THE PROBLEM: Go through the data line by line from the top, retyping each exactly, and end with the line that contains "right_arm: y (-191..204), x".

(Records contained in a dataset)
☆ ☆ ☆

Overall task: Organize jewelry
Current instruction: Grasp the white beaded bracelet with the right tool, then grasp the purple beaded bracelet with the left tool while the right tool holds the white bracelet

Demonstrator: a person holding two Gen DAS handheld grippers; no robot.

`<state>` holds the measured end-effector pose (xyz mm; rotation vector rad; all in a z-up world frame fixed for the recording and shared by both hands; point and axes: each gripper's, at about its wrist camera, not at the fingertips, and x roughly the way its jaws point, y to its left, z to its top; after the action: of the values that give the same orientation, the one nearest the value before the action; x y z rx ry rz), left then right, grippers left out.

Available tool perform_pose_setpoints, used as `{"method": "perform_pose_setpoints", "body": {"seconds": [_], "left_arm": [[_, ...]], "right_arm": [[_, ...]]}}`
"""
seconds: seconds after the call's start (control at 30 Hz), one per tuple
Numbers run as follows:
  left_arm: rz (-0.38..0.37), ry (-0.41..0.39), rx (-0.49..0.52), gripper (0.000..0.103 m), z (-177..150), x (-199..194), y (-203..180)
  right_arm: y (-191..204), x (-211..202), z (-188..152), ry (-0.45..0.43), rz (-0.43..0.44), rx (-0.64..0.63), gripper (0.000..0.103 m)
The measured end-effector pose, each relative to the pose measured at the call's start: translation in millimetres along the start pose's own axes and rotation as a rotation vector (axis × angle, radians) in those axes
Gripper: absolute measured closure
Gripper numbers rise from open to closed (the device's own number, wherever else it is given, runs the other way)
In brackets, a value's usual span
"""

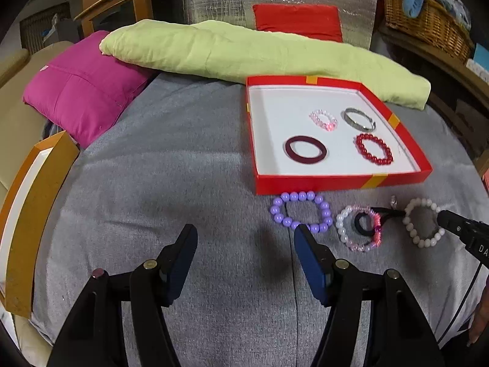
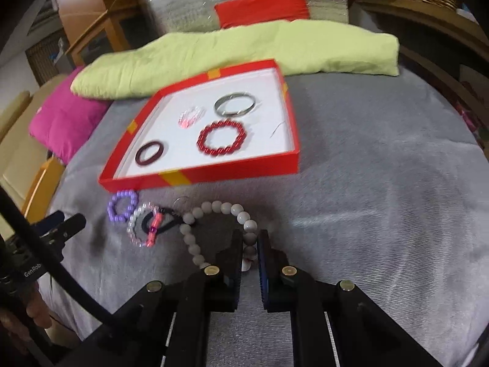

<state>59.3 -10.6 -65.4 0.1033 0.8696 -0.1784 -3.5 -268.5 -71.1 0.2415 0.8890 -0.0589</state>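
Note:
A red box with a white floor lies on the grey blanket. In it are a pink bead bracelet, a silver bangle, a dark red bangle and a red bead bracelet. In front of the box lie a purple bead bracelet, a white-and-pink bracelet over a black hair tie, and a white bead bracelet. My right gripper is shut on the near side of the white bead bracelet. My left gripper stands open over bare blanket, left of the purple bracelet.
A folded light-green cloth lies behind the box, with a magenta pillow to the left and a red cushion behind. A wooden frame edges the left side. A wicker basket sits at the back right.

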Motion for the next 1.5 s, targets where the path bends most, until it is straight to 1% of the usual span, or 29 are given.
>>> {"method": "perform_pose_setpoints", "body": {"seconds": [0.07, 0.13, 0.27, 0.43, 0.53, 0.6, 0.63, 0.7, 0.77, 0.87, 0.9, 0.97, 1.3, 1.37, 1.43, 1.5], "left_arm": [[0.007, 0.004, -0.007, 0.036, 1.5, 2.8, 1.8], [-0.002, 0.018, -0.018, 0.036, 3.2, 7.7, 3.3], [-0.024, 0.03, -0.034, 0.036, 7.2, 14.7, 2.4], [-0.043, 0.03, -0.033, 0.038, 11.4, 21.3, -3.2], [-0.063, 0.046, -0.03, 0.049, 14.7, 30.5, -7.4], [-0.062, 0.066, -0.019, 0.056, 15.5, 38.7, -10.7], [-0.058, 0.076, -0.017, 0.057, 15.6, 42.5, -11.8], [-0.055, 0.09, -0.02, 0.066, 15.8, 49.5, -12.5], [-0.076, 0.087, -0.027, 0.069, 17.6, 51.8, -13.7], [-0.088, 0.1, -0.013, 0.081, 16.2, 56.7, -18.4], [-0.086, 0.098, 0.0, 0.086, 15.6, 57.4, -21.4], [-0.093, 0.097, 0.012, 0.093, 14.6, 57.3, -25.1], [-0.108, 0.088, 0.059, 0.093, 6.5, 41.0, -22.2], [-0.112, 0.087, 0.065, 0.093, 5.7, 39.7, -20.2], [-0.113, 0.084, 0.066, 0.093, 4.3, 36.7, -17.1], [-0.115, 0.083, 0.066, 0.093, 3.4, 34.5, -14.9]], "right_arm": [[-5.1, -4.7, 2.6, -0.019, 0.003, 0.029, 0.093], [-10.1, -7.2, 5.2, -0.031, 0.01, 0.06, 0.093], [-15.4, -7.4, 4.9, -0.018, 0.033, 0.087, 0.093], [-17.3, -7.6, 3.8, -0.01, 0.034, 0.091, 0.093], [-18.1, -5.5, 3.5, 0.002, 0.03, 0.092, 0.093], [-18.2, -4.7, 3.0, 0.008, 0.031, 0.092, 0.093], [-17.5, -5.0, 2.4, 0.009, 0.031, 0.089, 0.093], [-16.6, -5.4, 2.2, 0.008, 0.031, 0.084, 0.093], [-15.8, -5.4, 1.4, 0.01, 0.033, 0.08, 0.093], [-14.6, -4.4, 0.6, 0.016, 0.033, 0.078, 0.093], [-14.0, -4.2, 0.2, 0.017, 0.033, 0.076, 0.093], [-13.7, -3.6, 0.0, 0.022, 0.035, 0.073, 0.093], [-12.1, 5.0, -0.8, 0.064, 0.035, 0.073, 0.092], [-11.9, 7.3, -0.8, 0.069, 0.02, 0.073, 0.092], [-11.3, 10.8, -0.6, 0.079, 0.008, 0.077, 0.087], [-11.3, 14.2, -0.9, 0.089, 0.009, 0.086, 0.073]]}}
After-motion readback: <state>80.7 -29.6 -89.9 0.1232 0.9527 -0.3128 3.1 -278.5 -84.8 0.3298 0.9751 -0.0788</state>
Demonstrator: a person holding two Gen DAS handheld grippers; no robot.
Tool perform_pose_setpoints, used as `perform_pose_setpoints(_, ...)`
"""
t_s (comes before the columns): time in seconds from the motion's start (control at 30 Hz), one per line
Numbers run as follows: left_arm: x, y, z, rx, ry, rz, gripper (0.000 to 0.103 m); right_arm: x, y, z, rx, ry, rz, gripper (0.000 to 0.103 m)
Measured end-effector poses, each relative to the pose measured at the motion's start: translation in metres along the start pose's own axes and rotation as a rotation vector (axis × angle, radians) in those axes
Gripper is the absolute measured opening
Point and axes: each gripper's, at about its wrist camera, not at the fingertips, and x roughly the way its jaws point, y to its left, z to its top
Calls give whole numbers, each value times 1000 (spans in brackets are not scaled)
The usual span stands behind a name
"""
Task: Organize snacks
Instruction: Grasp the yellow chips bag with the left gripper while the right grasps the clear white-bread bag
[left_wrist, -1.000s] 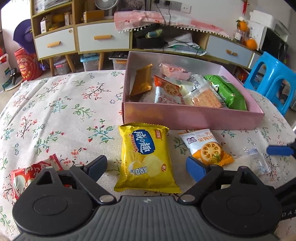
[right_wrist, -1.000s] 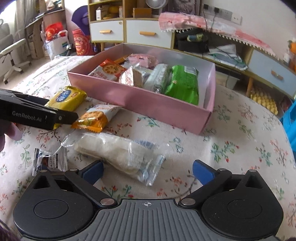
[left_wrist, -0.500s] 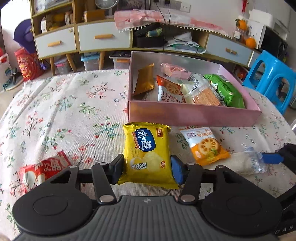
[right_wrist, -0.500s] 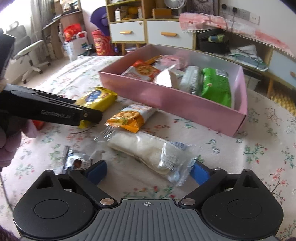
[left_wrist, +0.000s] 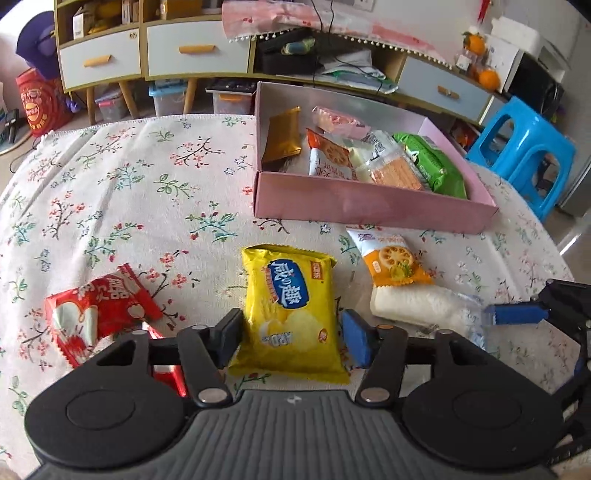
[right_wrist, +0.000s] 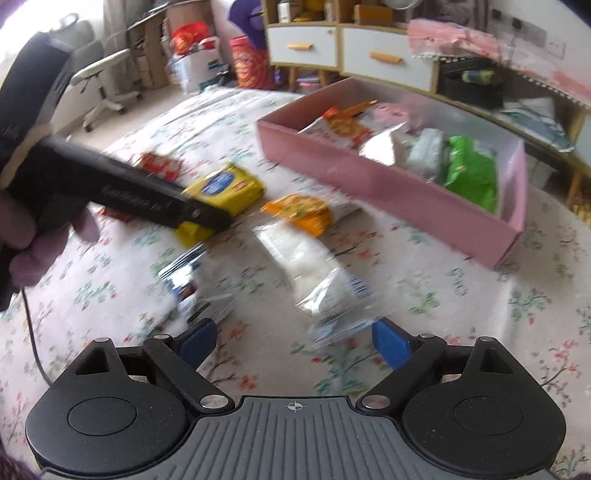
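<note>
My left gripper (left_wrist: 291, 341) is shut on the yellow cracker packet (left_wrist: 291, 310), its pads on both long edges, and holds it just above the floral tablecloth. The packet also shows in the right wrist view (right_wrist: 225, 188). My right gripper (right_wrist: 293, 339) is open, its pads either side of the near end of a clear packet of white snack (right_wrist: 314, 266). That packet also shows in the left wrist view (left_wrist: 421, 304). An orange biscuit packet (left_wrist: 391, 262) lies between them and the pink box (left_wrist: 369, 206), which holds several snacks.
A red packet (left_wrist: 92, 314) lies at the left of the left gripper. A small clear wrapper (right_wrist: 192, 280) lies left of the right gripper. A blue stool (left_wrist: 524, 147) stands beyond the table's right edge. Cabinets stand behind.
The left gripper closed on the yellow packet and lifted it slightly. The right gripper moved forward around the end of the white packet and is swinging, its view blurred.
</note>
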Motion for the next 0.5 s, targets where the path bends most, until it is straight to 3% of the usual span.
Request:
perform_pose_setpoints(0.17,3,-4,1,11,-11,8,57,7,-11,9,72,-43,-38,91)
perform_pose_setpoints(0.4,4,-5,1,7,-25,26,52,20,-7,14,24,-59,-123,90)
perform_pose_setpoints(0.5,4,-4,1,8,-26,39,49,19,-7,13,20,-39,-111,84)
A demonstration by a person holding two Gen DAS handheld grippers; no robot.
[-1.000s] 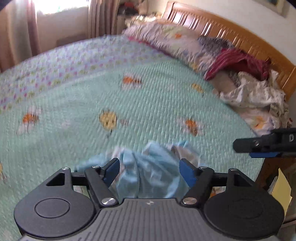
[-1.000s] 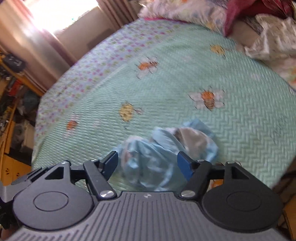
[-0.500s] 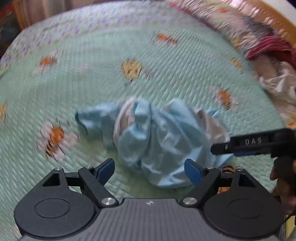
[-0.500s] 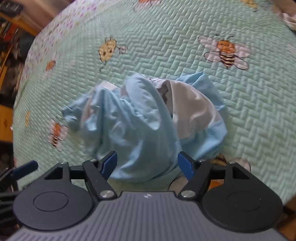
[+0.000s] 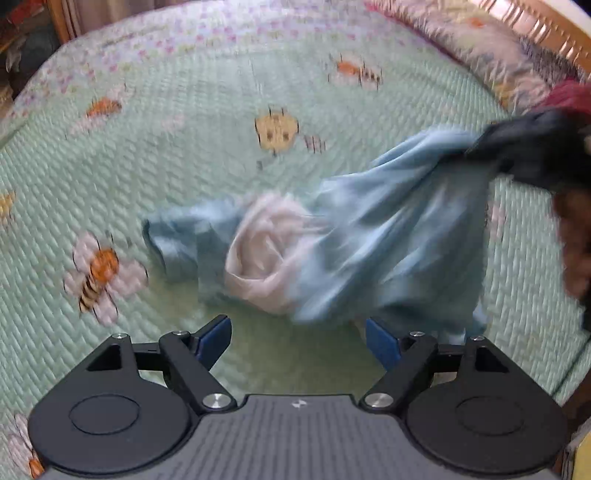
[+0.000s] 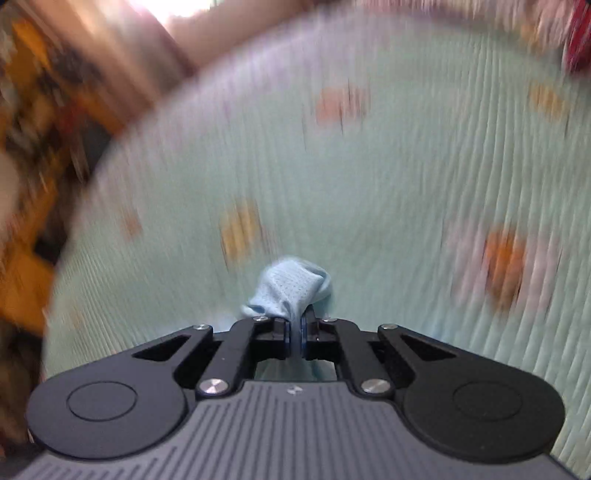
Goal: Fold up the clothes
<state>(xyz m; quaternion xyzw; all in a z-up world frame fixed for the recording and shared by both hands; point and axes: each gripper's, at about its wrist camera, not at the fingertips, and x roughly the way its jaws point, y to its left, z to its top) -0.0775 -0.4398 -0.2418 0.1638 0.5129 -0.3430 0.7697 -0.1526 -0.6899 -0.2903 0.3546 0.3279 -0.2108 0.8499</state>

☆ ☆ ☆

REPLY TO THE EXERCISE:
Overall task: Organize jewelry
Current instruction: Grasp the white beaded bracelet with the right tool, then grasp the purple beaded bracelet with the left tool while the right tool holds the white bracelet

Demonstrator: a person holding two Gen DAS handheld grippers; no robot.

`<state>` holds the measured end-effector pose (xyz mm; rotation vector rad; all in a z-up world frame fixed for the recording and shared by both hands; point and axes: each gripper's, at about its wrist camera, not at the fingertips, and x roughly the way its jaws point, y to its left, z to its top; after the action: of the values that give the same orientation, the one nearest the value before the action; x y z rx ry rz), left then right, grippers left out.

Available tool perform_pose_setpoints, used as `{"method": "perform_pose_setpoints", "body": {"seconds": [_], "left_arm": [[_, ...]], "right_arm": [[_, ...]]}}`
"""
seconds: seconds after the call's start (control at 30 Hz), one per tuple
Numbers run as follows:
  left_arm: rz (-0.38..0.37), ry (-0.41..0.39), rx (-0.49..0.52), gripper (0.000..0.103 m), z (-177..150), x (-199..194), y (-203..180)
  right_arm: y (-191..204), x (-211..202), z (-188..152), ry (-0.45..0.43), rz (-0.43..0.44), rx (-0.64..0.63), gripper (0.000..0.103 m)

There is no more to the exercise.